Return exactly the listing's lines, from its first line to the line holding "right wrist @", ends included.

═════ Dataset entries ═════

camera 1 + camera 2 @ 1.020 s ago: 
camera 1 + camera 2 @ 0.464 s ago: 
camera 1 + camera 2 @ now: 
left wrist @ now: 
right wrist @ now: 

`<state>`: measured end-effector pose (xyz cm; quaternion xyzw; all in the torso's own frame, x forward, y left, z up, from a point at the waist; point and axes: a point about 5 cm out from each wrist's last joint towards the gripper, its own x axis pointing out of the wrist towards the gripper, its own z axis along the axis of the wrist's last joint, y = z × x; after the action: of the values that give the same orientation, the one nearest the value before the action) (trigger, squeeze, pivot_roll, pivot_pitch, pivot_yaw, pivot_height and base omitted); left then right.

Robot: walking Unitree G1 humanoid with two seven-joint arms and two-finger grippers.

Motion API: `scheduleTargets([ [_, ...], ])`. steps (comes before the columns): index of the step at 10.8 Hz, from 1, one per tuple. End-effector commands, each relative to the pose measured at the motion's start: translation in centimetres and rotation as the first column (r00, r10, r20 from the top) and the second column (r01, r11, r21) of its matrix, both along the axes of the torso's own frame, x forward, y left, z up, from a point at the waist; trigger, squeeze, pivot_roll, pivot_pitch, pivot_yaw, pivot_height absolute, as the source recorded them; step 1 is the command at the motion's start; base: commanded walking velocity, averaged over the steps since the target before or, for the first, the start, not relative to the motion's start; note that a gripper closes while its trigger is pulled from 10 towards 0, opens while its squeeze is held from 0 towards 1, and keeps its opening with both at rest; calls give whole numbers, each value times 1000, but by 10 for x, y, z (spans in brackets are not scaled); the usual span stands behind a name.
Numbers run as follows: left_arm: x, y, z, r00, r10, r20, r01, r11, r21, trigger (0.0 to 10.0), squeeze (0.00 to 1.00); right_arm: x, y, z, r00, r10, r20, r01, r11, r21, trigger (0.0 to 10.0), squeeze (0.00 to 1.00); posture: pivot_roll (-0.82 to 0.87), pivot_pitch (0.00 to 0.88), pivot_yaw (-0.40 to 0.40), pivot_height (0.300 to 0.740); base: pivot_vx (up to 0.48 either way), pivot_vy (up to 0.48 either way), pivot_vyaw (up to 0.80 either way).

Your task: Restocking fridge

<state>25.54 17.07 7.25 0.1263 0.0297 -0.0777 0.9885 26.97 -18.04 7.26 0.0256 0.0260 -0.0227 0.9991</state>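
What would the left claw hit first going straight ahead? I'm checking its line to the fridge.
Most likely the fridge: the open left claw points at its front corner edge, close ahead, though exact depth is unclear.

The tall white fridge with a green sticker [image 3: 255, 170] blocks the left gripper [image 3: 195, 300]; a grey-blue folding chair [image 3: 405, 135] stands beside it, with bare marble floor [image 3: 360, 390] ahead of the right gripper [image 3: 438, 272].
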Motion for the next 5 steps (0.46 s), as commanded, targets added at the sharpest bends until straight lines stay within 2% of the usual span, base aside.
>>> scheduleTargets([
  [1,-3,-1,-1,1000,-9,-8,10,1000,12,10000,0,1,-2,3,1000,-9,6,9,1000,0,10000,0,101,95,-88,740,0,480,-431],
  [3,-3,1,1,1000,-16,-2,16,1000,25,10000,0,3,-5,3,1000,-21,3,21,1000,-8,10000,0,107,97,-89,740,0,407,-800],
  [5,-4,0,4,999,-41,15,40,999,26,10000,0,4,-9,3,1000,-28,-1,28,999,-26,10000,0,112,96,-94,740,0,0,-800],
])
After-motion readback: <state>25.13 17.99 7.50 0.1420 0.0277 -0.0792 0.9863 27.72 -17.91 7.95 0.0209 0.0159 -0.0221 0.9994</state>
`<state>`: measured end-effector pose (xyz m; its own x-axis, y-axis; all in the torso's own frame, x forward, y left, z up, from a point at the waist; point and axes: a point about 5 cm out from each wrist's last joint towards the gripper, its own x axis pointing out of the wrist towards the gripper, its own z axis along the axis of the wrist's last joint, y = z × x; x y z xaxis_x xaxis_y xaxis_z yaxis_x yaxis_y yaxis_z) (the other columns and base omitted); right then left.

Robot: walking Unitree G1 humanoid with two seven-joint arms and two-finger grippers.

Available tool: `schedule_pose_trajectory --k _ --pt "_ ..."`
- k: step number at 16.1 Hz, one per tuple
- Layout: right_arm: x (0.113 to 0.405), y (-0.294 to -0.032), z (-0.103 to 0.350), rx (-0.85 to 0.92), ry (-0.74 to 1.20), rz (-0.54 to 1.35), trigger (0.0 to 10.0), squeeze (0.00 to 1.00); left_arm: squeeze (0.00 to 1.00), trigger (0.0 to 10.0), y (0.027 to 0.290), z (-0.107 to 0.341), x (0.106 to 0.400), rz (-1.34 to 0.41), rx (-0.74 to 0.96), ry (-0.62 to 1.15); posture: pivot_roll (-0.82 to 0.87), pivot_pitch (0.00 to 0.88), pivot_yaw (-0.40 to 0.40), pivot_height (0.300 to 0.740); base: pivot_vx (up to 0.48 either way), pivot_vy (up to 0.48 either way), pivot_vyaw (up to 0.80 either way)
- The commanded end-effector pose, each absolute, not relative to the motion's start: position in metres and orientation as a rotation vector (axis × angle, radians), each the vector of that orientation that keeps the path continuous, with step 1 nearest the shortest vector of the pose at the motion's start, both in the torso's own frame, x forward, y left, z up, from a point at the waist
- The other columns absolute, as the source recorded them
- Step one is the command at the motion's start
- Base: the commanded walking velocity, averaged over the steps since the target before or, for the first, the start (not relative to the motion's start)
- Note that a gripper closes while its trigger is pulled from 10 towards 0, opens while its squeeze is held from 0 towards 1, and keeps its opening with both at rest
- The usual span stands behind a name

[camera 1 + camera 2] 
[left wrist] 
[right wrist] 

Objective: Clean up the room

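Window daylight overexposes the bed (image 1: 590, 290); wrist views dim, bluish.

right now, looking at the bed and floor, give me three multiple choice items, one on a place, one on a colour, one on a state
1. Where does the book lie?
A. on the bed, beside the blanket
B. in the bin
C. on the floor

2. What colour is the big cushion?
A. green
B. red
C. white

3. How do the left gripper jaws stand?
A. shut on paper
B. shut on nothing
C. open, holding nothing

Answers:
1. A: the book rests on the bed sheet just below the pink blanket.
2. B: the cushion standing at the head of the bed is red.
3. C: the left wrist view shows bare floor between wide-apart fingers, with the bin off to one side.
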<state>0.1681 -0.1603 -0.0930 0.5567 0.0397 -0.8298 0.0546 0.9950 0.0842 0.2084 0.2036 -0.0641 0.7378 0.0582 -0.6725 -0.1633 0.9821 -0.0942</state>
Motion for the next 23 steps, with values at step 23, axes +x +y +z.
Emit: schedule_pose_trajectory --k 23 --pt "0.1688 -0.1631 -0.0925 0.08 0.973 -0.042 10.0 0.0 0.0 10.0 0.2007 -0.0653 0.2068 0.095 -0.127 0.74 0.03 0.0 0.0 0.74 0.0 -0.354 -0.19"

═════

§ **Exercise answer**
camera 1 + camera 2 @ 1.020 s ago: 
camera 1 + camera 2 @ 0.464 s ago: 
camera 1 + camera 2 @ now: 
left wrist @ now: 
right wrist @ now: 

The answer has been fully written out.